Pregnant women with first-trimester thyroid-stimulating hormone levels of 2.5 mIU/L to 5 mIU/L had increased risks for adverse neonatal outcomes such as perinatal loss, miscarriage and premature birth compared with women with lower levels of the hormone, a new study, published in the journal Clinical Endocrinology, shows.
To determine associations between fetal and maternal complications with first trimester maternal TSH values, Marta Hernández, MD, of the endocrinology and nutrition department at the Hospital Universitari Arnau de Vilanova in Spain, and colleagues evaluated data on 1,981 women (mean age, 30.12 years).

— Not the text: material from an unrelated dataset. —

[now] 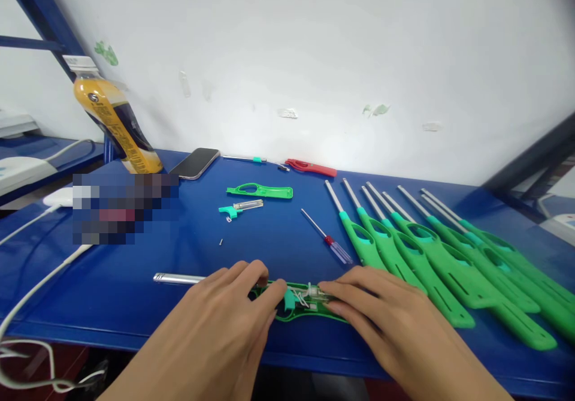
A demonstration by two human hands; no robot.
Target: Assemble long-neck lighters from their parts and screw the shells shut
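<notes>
An opened green lighter [291,316] lies near the table's front edge, its metal tube [177,279] pointing left and its white wires and teal part showing. My left hand [233,311] grips the lighter's tube end and teal part. At the right end of the open casing, my right hand [381,311] pinches a clear part inside it. Beyond them lie a green half shell [263,192], a teal trigger with a clear tank [240,207], a tiny screw [220,241] and a screwdriver [330,240] with a purple handle.
Several green lighters [413,257] fan out on the right. Against the wall rest a red shell [311,168] and a thin metal rod [242,159]. A phone [196,163], a yellow bottle [117,119] and white cables [42,272] are at the left.
</notes>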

The participants underwent screening for thyroid function at the same hospital. The screening was performed between weeks 9 and 12 of gestation. Median TSH level was 1.72 mIU/L; 26.9% had TSH levels greater than 2.5 mIU/L and 3.2% had levels greater than 5 mIU/L.
Median TSH levels were higher in participants with a miscarriage compared with those without a miscarriage (1.97 mIU/L vs. 1.71 mIU/L;P = .009). Participants with preeclampsia also had higher median TSH levels compared with those without preeclampsia (2.19 mIU/L vs. 1.71 mIU/L; P = .027). First trimester maternal TSH levels were not correlated with infant weight.
Compared with participants with TSH levels less than 2.5 mIU/L, those with levels of 2.5 mIU/L to 5 mIU/L had a higher risk for perinatal loss. After adjustment for mother’s age, compared with participants with TSH levels less than 2.5 mIU/L, those with levels of 2.5 mIU/L to 5 mIU/L had greater risks for perinatal loss, miscarriage and premature birth.
“Our results are in agreement with previous studies that have demonstrated an association between the value of TSH during the first trimester of pregnancy and the incidence of maternal and fetal complications,” the authors wrote.
“Our data support that higher levels of TSH within the reference normal concentrations during the first trimester are associated with higher risk of adverse obstetric outcomes, but the single measurement of crude TSH has no individual predictive value,” the authors concluded.